New Insight into Aggressive Age-related Macular Degeneration
October 2006
Researchers at Yale University have discovered a genetic variant that increases by 10-fold the risk of developing a particularly aggressive form of age-related macular degeneration (AMD). The discovery may lead to better diagnoses of aggressive or "wet" AMD and new targets for developing treatments.
Wet AMD accounts for just 10 percent of AMD cases, but usually results in blindness. In patients with wet AMD, new blood vessels form and break beneath the retina, ultimately causing permanent damage to the retina and destroying central vision. The factors leading to development of wet AMD rather than the more common and less aggressive dry AMD are poorly understood, leaving treatment options limited.
In the October 19, 2006, issue of Science, Josephine Hoh and her colleagues at Yale reported using Affymetrix 100K Mapping Arrays in combination with DNA sequencing to discover an SNP responsible for wet AMD. Hoh's group compared a cohort of 96 Southeast Asian patients in Hong Kong who had been diagnosed with wet AMD, to 130 age-matched, AMD-free controls. They pinpointed a single variant, rs11200638, in the promoter region of HTRA1, a gene on chromosome 10q26 that encodes a heat shock serine protease activated upon cellular stress.

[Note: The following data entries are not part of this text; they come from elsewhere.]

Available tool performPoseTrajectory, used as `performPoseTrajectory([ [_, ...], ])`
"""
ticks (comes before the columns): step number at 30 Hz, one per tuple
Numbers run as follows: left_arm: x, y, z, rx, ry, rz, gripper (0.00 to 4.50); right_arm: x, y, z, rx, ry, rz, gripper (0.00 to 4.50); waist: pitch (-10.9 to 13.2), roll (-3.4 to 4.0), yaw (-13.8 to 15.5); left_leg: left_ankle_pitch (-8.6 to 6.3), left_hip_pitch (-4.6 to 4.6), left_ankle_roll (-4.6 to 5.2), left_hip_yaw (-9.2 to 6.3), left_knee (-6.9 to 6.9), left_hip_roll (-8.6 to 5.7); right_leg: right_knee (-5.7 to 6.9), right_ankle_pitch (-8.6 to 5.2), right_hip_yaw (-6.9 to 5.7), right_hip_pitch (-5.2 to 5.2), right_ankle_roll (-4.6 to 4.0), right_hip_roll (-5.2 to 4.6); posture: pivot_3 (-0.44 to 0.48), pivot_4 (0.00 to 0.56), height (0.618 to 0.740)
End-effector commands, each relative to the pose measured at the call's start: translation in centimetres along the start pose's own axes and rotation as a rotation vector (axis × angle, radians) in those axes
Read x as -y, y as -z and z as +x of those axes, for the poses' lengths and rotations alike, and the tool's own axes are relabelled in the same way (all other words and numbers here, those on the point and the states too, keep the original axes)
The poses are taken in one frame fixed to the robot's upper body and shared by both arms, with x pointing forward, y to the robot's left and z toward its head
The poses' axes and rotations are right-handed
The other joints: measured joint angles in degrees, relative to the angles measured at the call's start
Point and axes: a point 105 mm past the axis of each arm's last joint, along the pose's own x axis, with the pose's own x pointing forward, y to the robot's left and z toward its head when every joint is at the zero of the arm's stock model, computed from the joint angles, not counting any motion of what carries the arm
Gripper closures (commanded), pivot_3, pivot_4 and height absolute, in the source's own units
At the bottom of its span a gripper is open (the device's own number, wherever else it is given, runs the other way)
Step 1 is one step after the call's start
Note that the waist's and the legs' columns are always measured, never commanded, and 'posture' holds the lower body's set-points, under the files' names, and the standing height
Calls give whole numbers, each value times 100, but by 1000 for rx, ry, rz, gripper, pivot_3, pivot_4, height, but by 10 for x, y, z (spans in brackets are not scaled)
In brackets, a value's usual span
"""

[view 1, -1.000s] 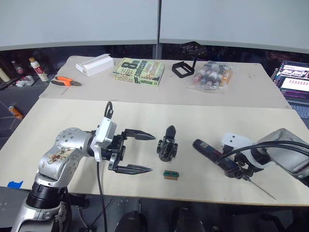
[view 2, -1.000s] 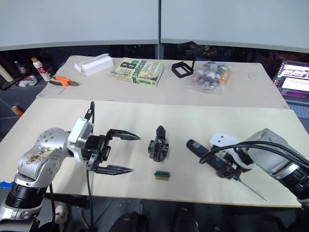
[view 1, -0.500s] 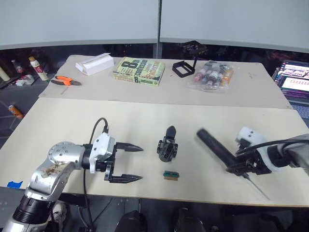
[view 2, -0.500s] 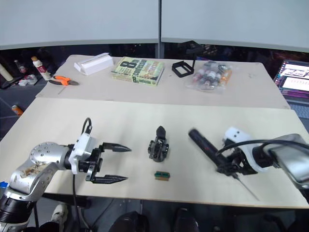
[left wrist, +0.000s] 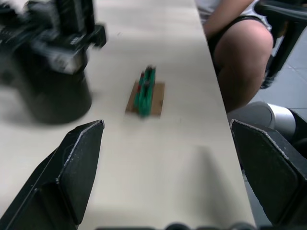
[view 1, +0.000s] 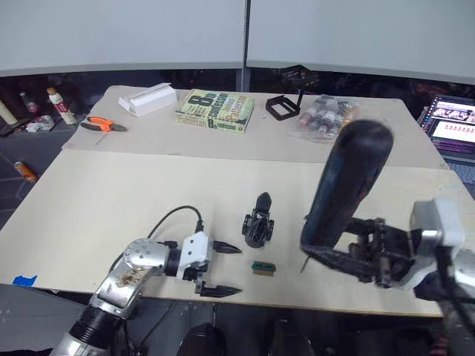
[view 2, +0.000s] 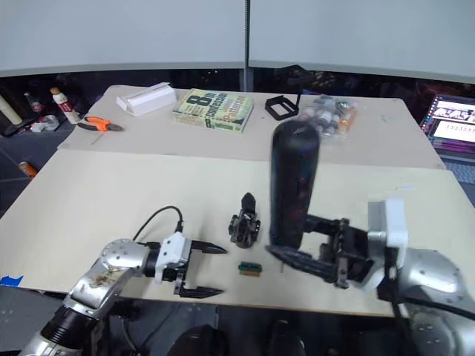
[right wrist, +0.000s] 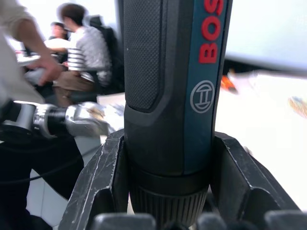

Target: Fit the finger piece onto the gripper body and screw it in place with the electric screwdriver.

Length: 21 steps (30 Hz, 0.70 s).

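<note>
The electric screwdriver (right wrist: 172, 96) clamped in the right gripper (right wrist: 168, 191) has a matt black body, part finely stippled rubber-like grip, part smooth dark blue plastic with red lettering. The gripper's fingers (right wrist: 103, 187) are rough, scuffed black plastic. Ahead of the left gripper (left wrist: 163, 172), the table (left wrist: 182, 158) is smooth, matt pale board, and a small green-and-tan block (left wrist: 145, 92) lies on it
</note>
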Motion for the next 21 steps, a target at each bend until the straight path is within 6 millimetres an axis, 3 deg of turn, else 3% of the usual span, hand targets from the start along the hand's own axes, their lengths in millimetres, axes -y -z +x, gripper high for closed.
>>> performPoseTrajectory([
  [1, 0, -2, 11, -1, 18, 45, 0, 1, 2, 9, 57, -18, -103, 2578, 0, -1, -7, 0, 4, 0, 1, 0, 0, 0, 0, 1, 1, 0, 2, 0, 150, 740],
  [8, -2, 5, 22, -6, -6, 30, 0, 9, 17, 25, 81, -45, -151, 2578, 0, -1, -4, 2, 4, 0, 1, 1, 1, 2, 2, 0, -1, -6, 3, 0, 150, 740],
  [21, -5, 16, 28, -13, -31, 15, 0, 11, 31, 29, 68, -83, -158, 2578, -1, 0, 16, 1, 5, 1, -1, 4, 0, 3, 3, -2, 4, -7, -4, 0, 150, 740],
])
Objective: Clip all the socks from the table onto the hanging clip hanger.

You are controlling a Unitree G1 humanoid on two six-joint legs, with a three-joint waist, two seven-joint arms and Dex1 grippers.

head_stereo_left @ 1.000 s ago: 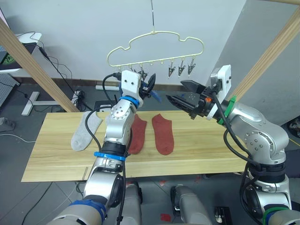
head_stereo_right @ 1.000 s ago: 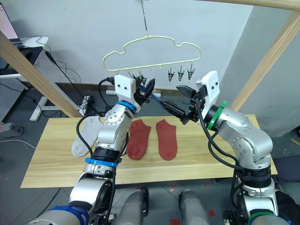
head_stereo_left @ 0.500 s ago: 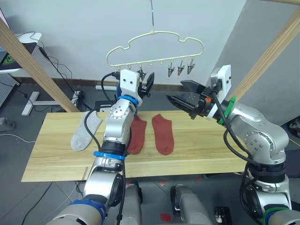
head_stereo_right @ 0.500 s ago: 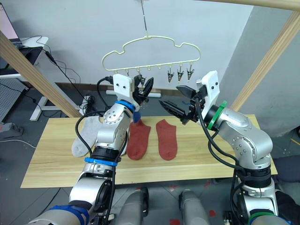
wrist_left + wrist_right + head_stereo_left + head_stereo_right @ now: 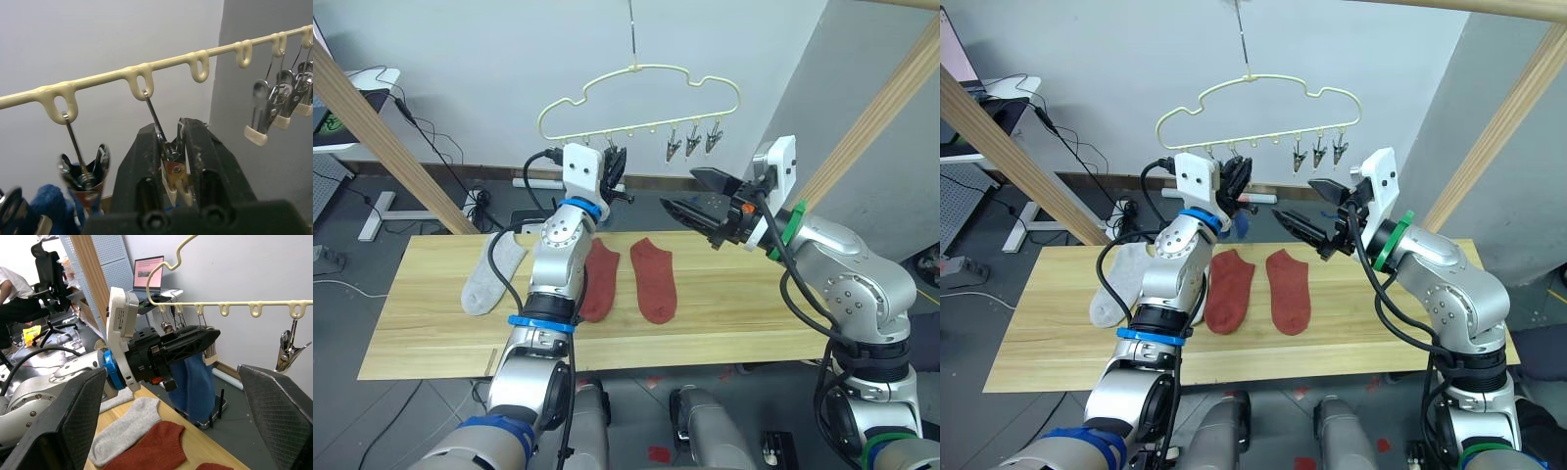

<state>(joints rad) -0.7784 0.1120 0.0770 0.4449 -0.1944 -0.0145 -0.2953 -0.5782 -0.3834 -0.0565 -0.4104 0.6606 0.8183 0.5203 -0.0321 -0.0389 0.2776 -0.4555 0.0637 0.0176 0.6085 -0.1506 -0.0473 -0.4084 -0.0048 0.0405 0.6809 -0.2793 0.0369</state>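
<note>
The pale-yellow clip hanger (image 5: 636,93) hangs over the table (image 5: 754,313). My left gripper (image 5: 615,166) is raised to the hanger's left clips and is shut on one metal clip (image 5: 168,166). A blue sock (image 5: 193,382) hangs down just behind that gripper; blue fabric (image 5: 49,205) sits under the neighbouring clip (image 5: 85,181). My right gripper (image 5: 693,198) hovers to the right, open and holding nothing. A light grey sock (image 5: 489,274) and two rust red socks (image 5: 600,279) (image 5: 653,279) lie flat on the table.
Three free clips (image 5: 690,142) hang at the hanger's right end. Slanted round wooden poles (image 5: 391,147) (image 5: 881,117) flank the table. Behind are a desk with cables (image 5: 372,88), a laptop (image 5: 149,271) and a seated person (image 5: 14,298).
The blue sock, stretched between both grippers a second ago, has left the right gripper and now hangs by the left one. My left gripper rose and closed on a clip.
</note>
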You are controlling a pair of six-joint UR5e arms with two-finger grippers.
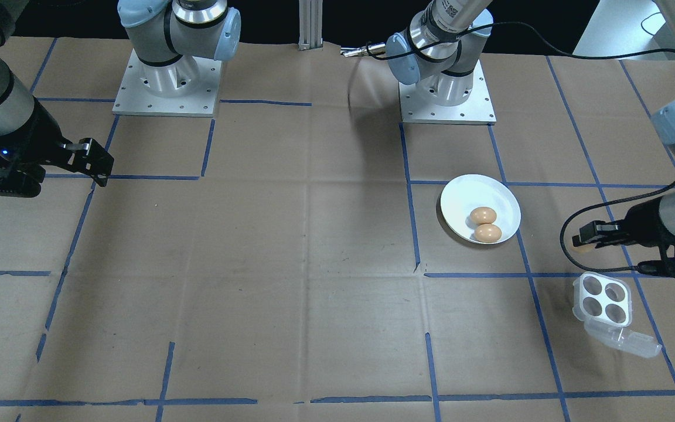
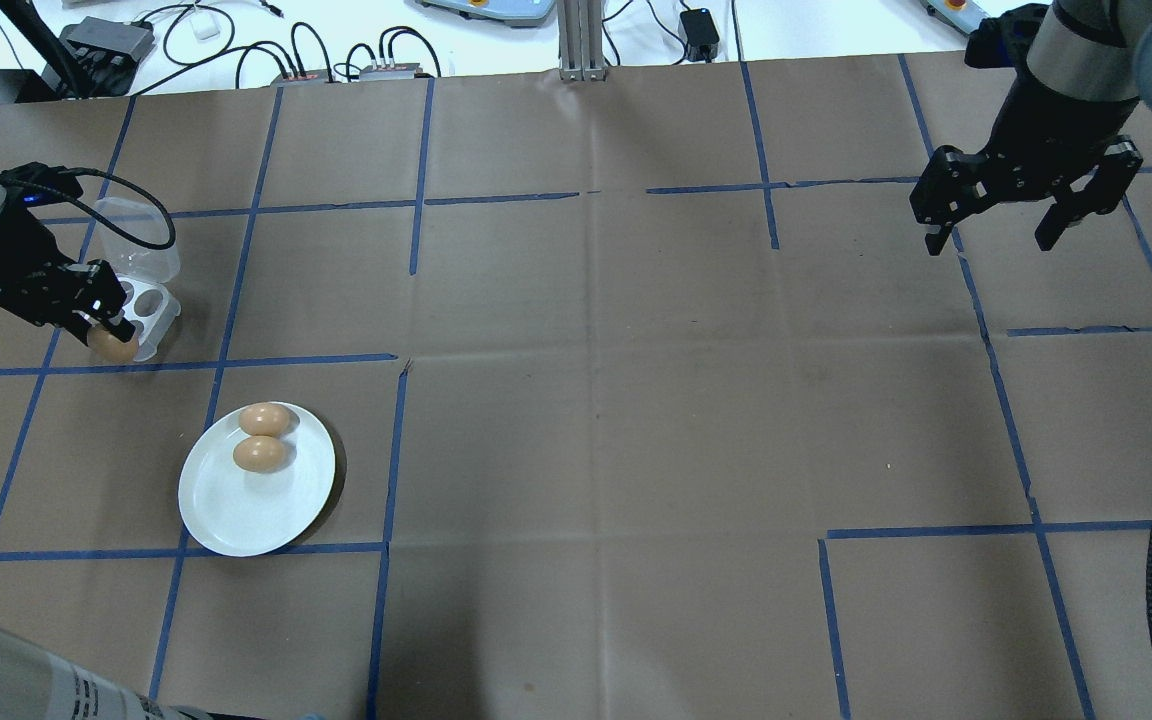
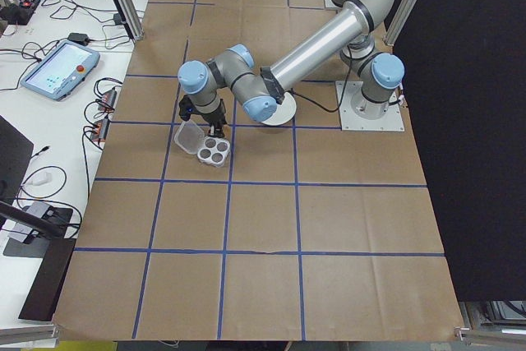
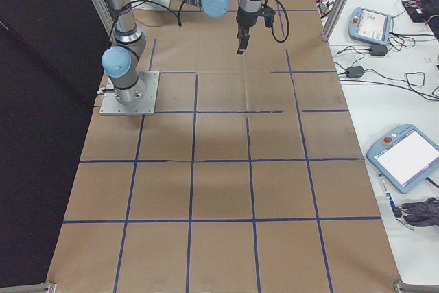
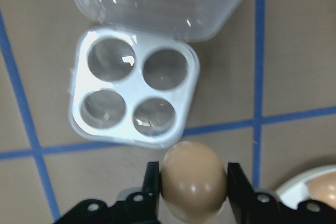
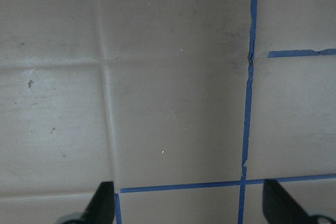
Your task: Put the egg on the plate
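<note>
my left gripper (image 5: 193,182) is closed on a brown egg (image 5: 193,181), one finger (image 5: 152,184) on each flank, clamping it across its short width. i'm holding it in the air just beside the clear egg carton (image 5: 134,95), whose four cups all look empty and whose lid lies open. the white plate (image 2: 256,492) sits near, on the robot's side of the carton, with two other eggs (image 2: 263,437) already on it, touching each other toward one rim.

the egg i judge light but brittle – a thin, stiff shell, smooth and a little glossy, so it could slip if i ease off or crack if i squeeze harder. across the belly, where i have it, seems the right place; near the ends it would squirt out. it will also roll once set down, so i'd want the flat bare part of the plate.

my right gripper (image 2: 1021,205) is spread wide with nothing in it – hanging over bare table (image 2: 636,400), well apart from all this.
</note>
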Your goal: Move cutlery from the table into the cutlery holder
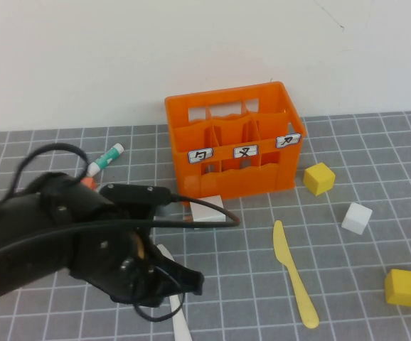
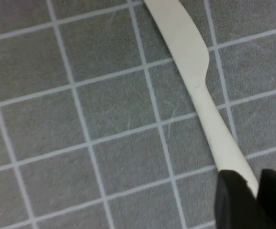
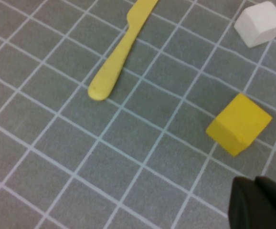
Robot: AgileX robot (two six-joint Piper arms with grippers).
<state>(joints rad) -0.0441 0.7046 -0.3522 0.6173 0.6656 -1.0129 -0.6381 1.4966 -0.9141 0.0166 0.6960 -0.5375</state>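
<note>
The white knife point(image 2: 195, 67) lies on the grey gridded table point(image 2: 80, 119); in the high view point(image 1: 180, 317) only its ends show from under my left arm. My left gripper point(image 2: 255, 185) is low at the front left of the table point(image 1: 171, 285), shut on the knife's handle. The pale yellow knife point(image 1: 295, 284) lies flat right of centre and also shows in the right wrist view point(image 3: 121, 52). The orange cutlery holder point(image 1: 234, 142) stands at the back centre. My right gripper point(image 3: 258, 192) is shut and empty, hovering near a yellow cube point(image 3: 238, 124); it is out of the high view.
A white block point(image 1: 207, 210) lies against the holder's front. A glue stick point(image 1: 106, 160) and a small orange cube point(image 1: 88, 182) lie at the left. Another yellow cube point(image 1: 319, 177), a white cube point(image 1: 356, 217) and the front-right yellow cube point(image 1: 402, 286) sit on the right.
</note>
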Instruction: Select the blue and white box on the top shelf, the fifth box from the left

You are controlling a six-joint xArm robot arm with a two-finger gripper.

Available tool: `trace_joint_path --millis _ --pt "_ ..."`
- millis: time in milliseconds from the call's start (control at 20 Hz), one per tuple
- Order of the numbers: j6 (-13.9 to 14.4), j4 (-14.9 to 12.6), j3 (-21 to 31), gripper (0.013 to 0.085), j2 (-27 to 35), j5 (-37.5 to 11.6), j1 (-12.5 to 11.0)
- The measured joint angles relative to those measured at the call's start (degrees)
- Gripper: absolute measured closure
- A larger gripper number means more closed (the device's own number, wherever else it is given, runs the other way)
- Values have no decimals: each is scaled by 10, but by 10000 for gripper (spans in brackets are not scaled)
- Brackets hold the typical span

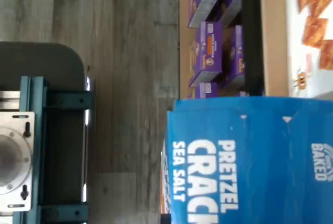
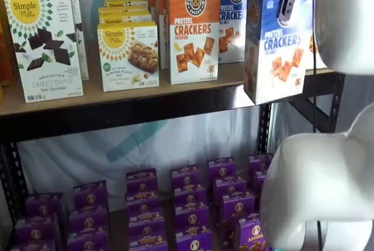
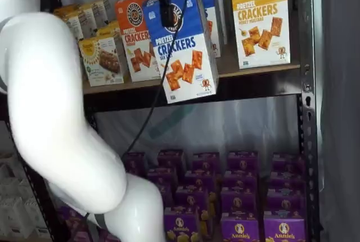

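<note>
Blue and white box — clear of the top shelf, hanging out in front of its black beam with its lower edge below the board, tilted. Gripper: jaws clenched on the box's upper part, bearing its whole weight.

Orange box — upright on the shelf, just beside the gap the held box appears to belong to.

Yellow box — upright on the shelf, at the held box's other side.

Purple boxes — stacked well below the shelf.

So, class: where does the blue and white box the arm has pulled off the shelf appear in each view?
Wrist view: the blue box, close up, lettering sideways.
Shelf view, right, in front of the top shelf.
Shelf view, centre, tilted.
Shared landmark: purple boxes below.
</note>
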Motion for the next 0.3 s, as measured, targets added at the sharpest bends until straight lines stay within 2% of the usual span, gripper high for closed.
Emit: trace_joint_path --millis 300 --pt "-15 0 39 410 -30 2 -14"
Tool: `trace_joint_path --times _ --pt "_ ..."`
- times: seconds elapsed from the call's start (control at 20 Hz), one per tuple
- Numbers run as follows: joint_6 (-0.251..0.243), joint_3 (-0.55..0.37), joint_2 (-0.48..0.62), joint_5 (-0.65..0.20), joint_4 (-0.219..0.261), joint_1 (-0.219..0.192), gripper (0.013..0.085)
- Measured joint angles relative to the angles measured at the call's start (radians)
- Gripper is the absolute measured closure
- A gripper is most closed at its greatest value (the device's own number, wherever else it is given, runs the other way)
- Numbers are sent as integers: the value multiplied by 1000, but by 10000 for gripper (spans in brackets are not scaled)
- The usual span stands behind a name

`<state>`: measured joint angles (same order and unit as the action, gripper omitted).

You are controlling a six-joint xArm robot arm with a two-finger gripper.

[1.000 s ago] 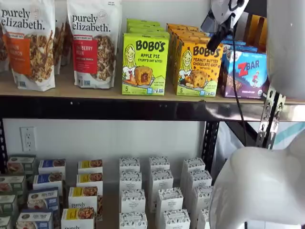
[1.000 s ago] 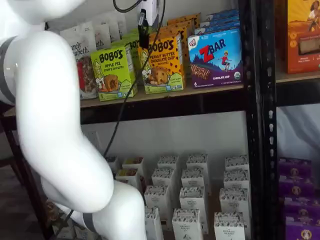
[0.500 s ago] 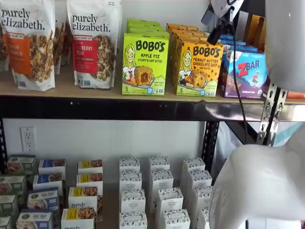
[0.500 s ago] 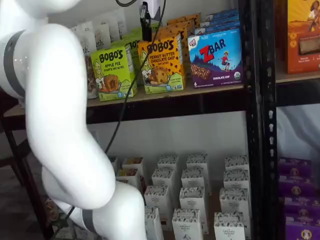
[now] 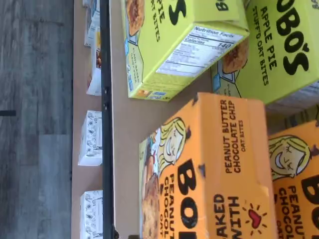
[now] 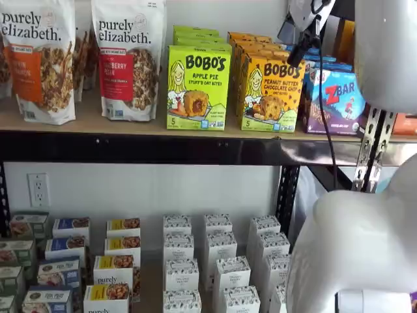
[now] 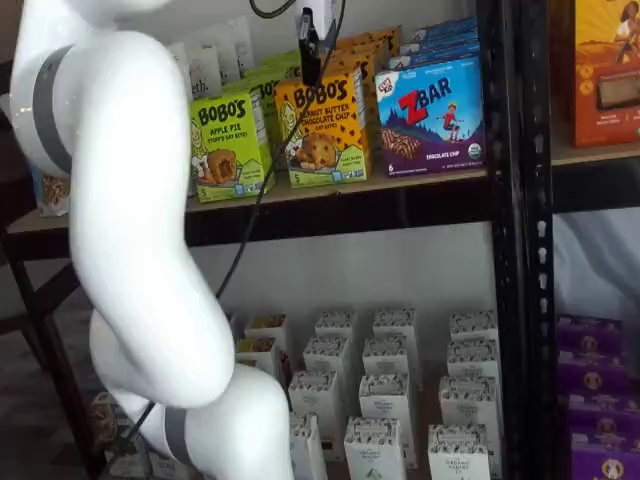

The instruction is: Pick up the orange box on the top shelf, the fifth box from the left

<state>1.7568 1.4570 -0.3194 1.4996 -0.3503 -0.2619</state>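
The orange box (image 6: 272, 93) stands at the front edge of the top shelf (image 6: 163, 149), just beside a green box (image 6: 197, 87) on one side and a blue box (image 6: 337, 100) on the other, with little room between them. More orange cartons line up behind it. The robot's hand (image 7: 312, 50) hangs above the orange box's top front edge, holding nothing; whether its black fingers are parted cannot be told. Small white boxes (image 6: 218, 261) fill the level below.

Top shelf (image 6: 91, 120) under orange box (image 6: 271, 93), granola bags (image 6: 129, 57).
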Motion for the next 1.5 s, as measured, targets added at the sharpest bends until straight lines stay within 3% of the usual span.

The team's whole-genome association study revealed that only one SNP of the 97,824 informative SNPs was significantly associated with wet AMD. That SNP, rs10490924, is between the PLEKHA1 and HTRA1 genes on chromosome 10q26. The SNP had previously been associated with AMD and was thought to cause a protein coding change in a hypothetical locus (LOC387715). Evidence was based only on a single cDNA sequence found in placental tissue and LOC387715 was later removed from the GenBank database. Hoh's team hypothesized that rs10490924 is a surrogate marker in linkage disequilibrium with an AMD disease-causing variant. They sequenced the entire genomic region around both PLEKHA1 and HTRA1 for 50 patients homozygous for the risk allele and 38 controls homozygous for the wild type allele. They found just one SNP, rs11200638, that exhibited complete linkage disequilibrium with rs10490924 (D' > 0.99). Using HeLaS3 cells transiently transfected with a luciferase reporter plasmid driven by the HTRA1 promoter, the team determined that rs11200638 enhances transcription of HTRA1 in patients homozygous for the risk allele, showing for the first time that overproduction of a protease is key to the type of AMD a patient develops.
Using Affymetrix 100K Mapping Arrays, Hoh and her colleagues were able to rapidly scan 100,000 known SNPs in the human genome for those associated with AMD. This technology allowed them to look at the entire genome at once, including SNPs with no known association with AMD. Previously, locating an associated SNP would have required knowledge of its likely position and painstaking sequencing of large portions of the genome. Using microarray technology in combination with genomic sequencing allowed Hoh's team to uncover a previously unknown variant, providing a defining genetic variant for wet AMD and a potential target for future therapies.
Uncovering the rs11200638 variant and determining its effect on HTRA1 expression is a critical first step in accurately diagnosing and treating wet AMD. Knowing that a patient has a more aggressive form of AMD may lead clinicians to prescribe more aggressive treatments and ultimately one day prevent the blindness so often caused by this devastating form of the disease.